Pneumonia in a newborn: causes, symptoms and methods of treatment

Inflammation of the lungs is a dangerous disease. In a newborn, pneumonia is especially difficult. The disease develops either immediately after the birth of the baby, or during the first month of his life. The peculiarity of inflammation in such crumbs is that the pathological process is rapidly spreading to both lungs, and therefore the condition of the newborn is getting worse every minute. Complications of this pathology can be very serious and affect the future life of the child. Therefore, it is so important for new parents to know about the characteristic symptoms, treatment principles, causes and consequences of pneumonia in newborns.

It is believed that pneumonia is most often diagnosed in children born from a pathological pregnancy and complex births. In addition, the predominant number of mothers are carriers of viral and bacterial infections, which are not yet able to withstand fully weak baby immunity. According to statistics, pneumonia is most often diagnosed in newborns after cesarean section and premature babies.

The main causes of the disease

An acute inflammatory process that occurs with damage to the lung tissue is accompanied by a concentration of exudate inside the alveoli. As a result of this pathological phenomenon, symptoms develop from the respiratory system. Pneumonia in newborns, despite their very early age, is as common as in babies at an older age. This is associated with many factors.

For the development of pneumonia in infants, a prerequisite is the penetration of pathogenic microflora into the body. Success in treating pneumonia in newborns largely depends on the timely determination of the type of pathogen and the selection of an antibiotic sensitive to it.

pneumonia in a newborn after cesarean

In the first months of life, children are diagnosed with congenital or neonatal pneumonia. In the first case, we are talking about intrauterine pneumonia in newborns, which manifests itself during the first three days after childbirth. To provoke the development of this disease even in the perinatal period, viruses that penetrate the placenta are capable.
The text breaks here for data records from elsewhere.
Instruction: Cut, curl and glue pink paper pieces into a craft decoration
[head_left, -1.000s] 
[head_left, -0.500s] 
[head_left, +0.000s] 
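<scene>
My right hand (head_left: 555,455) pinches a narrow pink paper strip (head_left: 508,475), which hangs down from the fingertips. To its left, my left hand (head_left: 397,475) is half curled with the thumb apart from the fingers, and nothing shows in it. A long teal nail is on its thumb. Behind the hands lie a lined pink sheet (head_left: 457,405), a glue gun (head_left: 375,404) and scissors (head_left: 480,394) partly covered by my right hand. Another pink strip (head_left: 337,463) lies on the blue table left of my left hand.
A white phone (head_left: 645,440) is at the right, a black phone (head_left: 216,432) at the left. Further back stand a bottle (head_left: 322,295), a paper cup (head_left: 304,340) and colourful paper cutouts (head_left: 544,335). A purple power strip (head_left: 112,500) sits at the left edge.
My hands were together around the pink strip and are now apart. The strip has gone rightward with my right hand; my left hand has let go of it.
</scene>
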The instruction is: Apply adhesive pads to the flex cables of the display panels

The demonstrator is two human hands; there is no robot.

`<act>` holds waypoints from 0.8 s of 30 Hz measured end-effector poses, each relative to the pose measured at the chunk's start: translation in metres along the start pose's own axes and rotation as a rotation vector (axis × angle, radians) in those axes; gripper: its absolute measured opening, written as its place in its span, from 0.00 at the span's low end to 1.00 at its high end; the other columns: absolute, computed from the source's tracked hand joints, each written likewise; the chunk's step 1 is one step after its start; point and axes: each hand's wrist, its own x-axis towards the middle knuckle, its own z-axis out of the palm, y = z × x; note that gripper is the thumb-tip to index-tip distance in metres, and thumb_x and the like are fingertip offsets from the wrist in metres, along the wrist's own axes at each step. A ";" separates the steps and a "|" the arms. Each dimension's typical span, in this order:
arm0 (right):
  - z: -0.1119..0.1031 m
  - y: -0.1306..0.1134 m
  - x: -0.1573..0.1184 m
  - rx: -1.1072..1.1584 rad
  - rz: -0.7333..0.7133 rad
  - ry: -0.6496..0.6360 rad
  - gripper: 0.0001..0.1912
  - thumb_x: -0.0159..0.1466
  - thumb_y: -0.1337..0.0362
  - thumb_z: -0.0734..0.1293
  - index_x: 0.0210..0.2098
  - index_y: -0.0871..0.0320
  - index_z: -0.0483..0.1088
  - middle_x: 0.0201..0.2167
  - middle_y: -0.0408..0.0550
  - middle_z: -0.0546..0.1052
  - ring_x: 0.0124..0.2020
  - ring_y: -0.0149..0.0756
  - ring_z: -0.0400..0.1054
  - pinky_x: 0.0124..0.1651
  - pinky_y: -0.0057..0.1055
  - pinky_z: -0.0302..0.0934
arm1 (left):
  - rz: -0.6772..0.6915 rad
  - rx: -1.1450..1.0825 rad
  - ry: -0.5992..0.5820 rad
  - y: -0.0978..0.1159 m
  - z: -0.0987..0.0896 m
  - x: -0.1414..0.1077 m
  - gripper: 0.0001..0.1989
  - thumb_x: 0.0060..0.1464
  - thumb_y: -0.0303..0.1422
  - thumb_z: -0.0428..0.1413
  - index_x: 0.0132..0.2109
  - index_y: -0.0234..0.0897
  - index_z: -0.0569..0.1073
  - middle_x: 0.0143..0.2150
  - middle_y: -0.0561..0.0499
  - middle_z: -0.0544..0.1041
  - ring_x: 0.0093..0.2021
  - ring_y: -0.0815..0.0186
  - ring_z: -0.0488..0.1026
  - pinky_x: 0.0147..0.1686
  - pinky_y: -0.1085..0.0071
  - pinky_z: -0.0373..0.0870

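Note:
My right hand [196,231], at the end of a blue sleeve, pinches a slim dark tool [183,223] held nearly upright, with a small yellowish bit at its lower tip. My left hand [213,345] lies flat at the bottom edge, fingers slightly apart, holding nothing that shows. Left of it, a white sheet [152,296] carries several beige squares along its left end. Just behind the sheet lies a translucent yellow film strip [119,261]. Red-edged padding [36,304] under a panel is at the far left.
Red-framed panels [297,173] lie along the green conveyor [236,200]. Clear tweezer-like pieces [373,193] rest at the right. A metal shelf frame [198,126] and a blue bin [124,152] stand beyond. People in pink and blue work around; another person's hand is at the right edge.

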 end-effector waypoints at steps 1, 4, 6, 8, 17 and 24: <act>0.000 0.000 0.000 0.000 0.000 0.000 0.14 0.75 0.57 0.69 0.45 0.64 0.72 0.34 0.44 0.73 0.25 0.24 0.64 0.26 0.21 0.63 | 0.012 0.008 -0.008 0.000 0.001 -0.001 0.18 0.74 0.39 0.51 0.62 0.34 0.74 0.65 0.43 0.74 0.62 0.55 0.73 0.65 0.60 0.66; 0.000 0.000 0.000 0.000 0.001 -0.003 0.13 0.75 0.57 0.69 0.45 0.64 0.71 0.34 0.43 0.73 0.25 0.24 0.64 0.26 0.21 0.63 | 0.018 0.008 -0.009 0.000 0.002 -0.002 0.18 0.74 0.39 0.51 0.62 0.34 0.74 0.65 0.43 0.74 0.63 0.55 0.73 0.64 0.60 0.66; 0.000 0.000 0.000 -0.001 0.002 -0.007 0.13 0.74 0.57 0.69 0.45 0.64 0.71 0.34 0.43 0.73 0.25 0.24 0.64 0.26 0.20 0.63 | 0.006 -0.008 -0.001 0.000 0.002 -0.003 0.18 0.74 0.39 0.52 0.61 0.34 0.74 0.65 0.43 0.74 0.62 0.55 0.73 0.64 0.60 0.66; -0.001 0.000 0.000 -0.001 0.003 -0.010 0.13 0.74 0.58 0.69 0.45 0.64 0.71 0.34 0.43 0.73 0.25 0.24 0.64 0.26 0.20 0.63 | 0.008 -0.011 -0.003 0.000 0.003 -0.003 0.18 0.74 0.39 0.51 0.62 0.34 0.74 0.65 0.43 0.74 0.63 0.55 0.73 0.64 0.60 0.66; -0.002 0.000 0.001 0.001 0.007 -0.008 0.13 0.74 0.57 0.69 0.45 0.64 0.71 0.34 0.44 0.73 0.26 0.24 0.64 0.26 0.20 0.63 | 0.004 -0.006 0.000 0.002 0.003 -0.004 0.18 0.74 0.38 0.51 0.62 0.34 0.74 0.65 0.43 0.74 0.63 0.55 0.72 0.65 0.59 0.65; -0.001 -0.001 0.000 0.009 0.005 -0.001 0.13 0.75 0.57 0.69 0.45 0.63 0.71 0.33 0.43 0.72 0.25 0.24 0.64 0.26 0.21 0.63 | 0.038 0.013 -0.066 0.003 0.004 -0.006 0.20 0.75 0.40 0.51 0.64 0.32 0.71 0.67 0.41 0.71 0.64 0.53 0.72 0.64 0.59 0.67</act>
The main causative agents of intrauterine pneumonia in newborns are considered microorganisms that cause infections from the TORCH group. These include:

  • rubella;
  • cytomegalovirus;
  • herpes virus;
  • toxoplasmosis;
  • syphilis.

As a rule, all pregnant women are examined in the antenatal clinic for the presence of TORCH viruses in the body. If the mother contracted the infection in the first trimester, pneumonia was probably one of the complications of transplacental infection. Severe pregnancies and diseases suffered by a woman can lead to the partial destruction of natural protective barriers.

The cause of pneumonia in newborns can be infection by pathogenic bacteria before childbirth or at the time of passage through the birth canal of the mother. The causative agents of the disease in this case may be:

  • chlamydia
  • mycoplasmas;
  • Candida
  • listeria;
  • ureaplasma;
  • Trichomonas.

Conditionally pathogenic microorganisms are also capable of causing neonatal pneumonia, which is distinguished by the timing of occurrence (early - up to 7 days, later - from 7 to 28 days). These include staphylococcus, streptococcus, E. coli, Pseudomonas aeruginosa, Klebsiella.

Late pneumonia occurs, as a rule, after arriving home. Early forms of the disease can be caused by stationary flora. Typically, infection occurs in the delivery room or in the premature ward during an artificial lung ventilation event. Other causes of child infection in the hospital are:

  • Complex birth. Pneumonia in a newborn after cesarean section or the use of obstetric forceps is a very common consequence.
  • Chronic or acute infectious diseases of the mother affecting the genitourinary system.
  • Meconium aspiration during childbirth.
  • Resuscitation measures, including mechanical ventilation.
  • Deep prematurity.
  • Injuries during childbirth.
  • Inconsistency of the situation in the delivery room with sanitary and hygienic standards.

Pathogenesis of the disease

Pneumonia in a newborn develops against the background of the immaturity of the respiratory system, which increases the risk of infection and the multiplication of pathogenic microflora. With intense blood supply, pathogens that enter the body reach the lungs with lightning speed. In this case, inflammation first originates in the alveoli. Pathological changes entail violations in the gas composition of the blood, therefore, pronounced hypoxia is observed - the cells are sorely lacking oxygen. Its deficiency can affect the functioning of the brain, and then the internal organs. Without treatment, the child will begin intoxication of the whole organism.

Symptoms in infants

It is impossible to say exactly how much pneumonia is treated in a newborn. In many ways, therapy depends on the severity of the course of the disease and the severity of the clinical picture of the disease. The first symptoms of congenital pneumonia in a newborn can occur immediately after the baby is born, literally a few hours later. Manifestations of this disease dangerous for the child can be noticed by its condition:

  • the baby is born with a pale gray skin;
  • possibly a rash due to intoxication of the body;
  • the baby is weakened, unable to scream loudly;
  • congenital reflexes are inhibited;
  • increased breathing is observed;
  • retraction of intercostal spaces;
  • retraction of the sternum when inhaling;
  • heart palpitations;
  • body weight below the norm established for newborns;
  • the child refuses the breast offered by the mother;
  • high body temperature.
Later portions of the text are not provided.